AN UNSUNG 'GOOD GERMAN': FAME COMES AT LAST
By JAMES M. MARKHAM, NY Times, Nov. 9, 1983
In the aftermath of World War II, many Germans came forward to proclaim that they had been secretly against the Nazis, or had carried out inner resistance to Hitler's dictatorship. But Eduard Schulte kept his secret.
Mr. Schulte, a tall, prosperous businessman who until 1943 had directed a mammoth German zinc mining company in Breslau (now Wroclaw in Poland), lived out most of the postwar years in Zurich. In 1956, a year after the death of his first wife, the 65-year- old Mr. Schulte married Dora Jette Kurz, a Jewish woman of Polish parentage who was born in Zürich and ran a boutique there. He died in the Swiss banking capital in 1966, according to Swiss archives.
In recent weeks, American historians have disclosed that Eduard Schulte was the mysterious German industrialist who was long known to have passed to the Allies vital information about Hitler's war plans, including the decision to invade the Soviet Union. In 1942, Mr. Schulte provided intelligence from Hitler's headquarters that the German dictator was considering the mass killing of European Jews using prussic acid.
The story of how the United States and its Allies ignored or disbelieved this intelligence has been told many times: a filter of skepticism, disbelief and in some cases anti-Jewish prejudice inclined Washington and other capitals to inaction as late as 1944, when full details were known of the Auschwitz death camp.
Motive Remains an Enigma
But, even after his name was disclosed for the first time, an aura of mystery surrounded Eduard Schulte. What compelled this scion of the German establishment to risk his life as an unpaid Allied agent?
Gerhart Riegner, the Swiss representative of the World Jewish Congress, still refuses to acknowledge that it was Mr. Schulte who in 1942 supplied him with the information about the final solution.
I have not identified the man for 40 years, said Mr. Riegner in a telephone interview, and I see no reason not to keep the one request he ever made of me.

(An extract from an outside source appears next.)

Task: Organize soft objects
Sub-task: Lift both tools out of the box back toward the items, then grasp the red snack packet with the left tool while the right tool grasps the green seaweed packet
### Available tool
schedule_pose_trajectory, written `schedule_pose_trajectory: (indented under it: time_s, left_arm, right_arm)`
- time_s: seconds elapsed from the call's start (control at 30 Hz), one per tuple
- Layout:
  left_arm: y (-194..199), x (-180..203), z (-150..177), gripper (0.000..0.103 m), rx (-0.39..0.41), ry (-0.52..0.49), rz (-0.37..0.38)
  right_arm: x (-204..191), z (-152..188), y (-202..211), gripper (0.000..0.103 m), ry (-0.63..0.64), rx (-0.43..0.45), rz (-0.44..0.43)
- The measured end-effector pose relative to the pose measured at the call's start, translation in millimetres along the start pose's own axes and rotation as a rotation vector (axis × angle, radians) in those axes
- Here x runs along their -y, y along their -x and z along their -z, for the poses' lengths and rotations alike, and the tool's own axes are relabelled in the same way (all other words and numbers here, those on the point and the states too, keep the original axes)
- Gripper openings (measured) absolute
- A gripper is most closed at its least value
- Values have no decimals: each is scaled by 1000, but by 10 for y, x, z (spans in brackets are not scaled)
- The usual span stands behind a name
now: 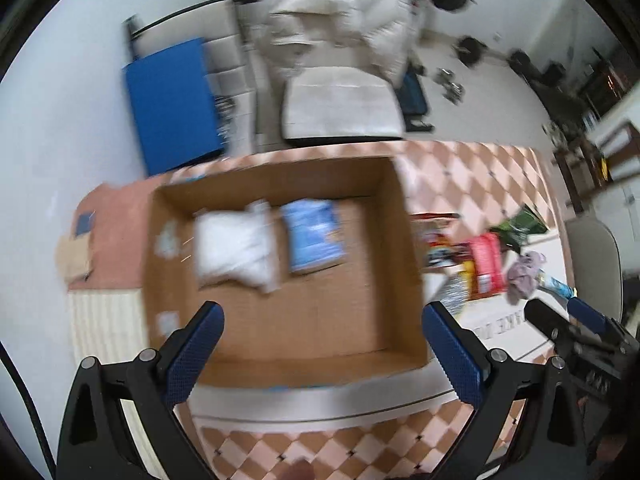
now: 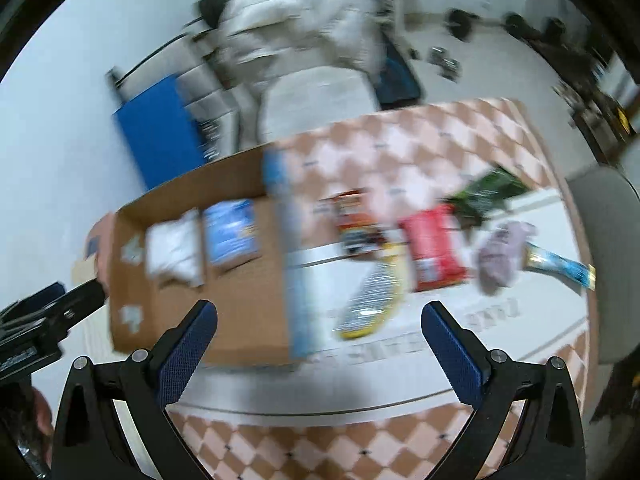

A series of interviews have turned up many new details about Mr. Schulte, including the revelation that his highly classified information came from Adm. Wilhelm Canaris, the chief of the Abwehr, the military intelligence branch of the high command of the German armed forces.
According to an extremely close relative who requested anonymity, Mr. Schulte was a member of a network of anti-Nazi plotters that also included Hans Bernd Gisevius, the German vice consul in Zürich, and Carl Goerdeler, the one-time Mayor of Leipzig who was the civilian leader of the German resistance to Hitler. Canaris and Goerdeler were both executed for their involvement in the 1944 assassination attempt against Hitler.
Met in Zurich in '38
Mrs. Schulte, who is 74 and lives comfortably in Zurich, was initially too frightened to talk after the newspaper reporting uncovered the industrialist's second marriage and her whereabouts. But Monday night she relented, and, in two telephone conversations, spoke of her husband, whom she first met in Zurich in 1938. We have our own little love story, but this is not the time to talk about that, she said.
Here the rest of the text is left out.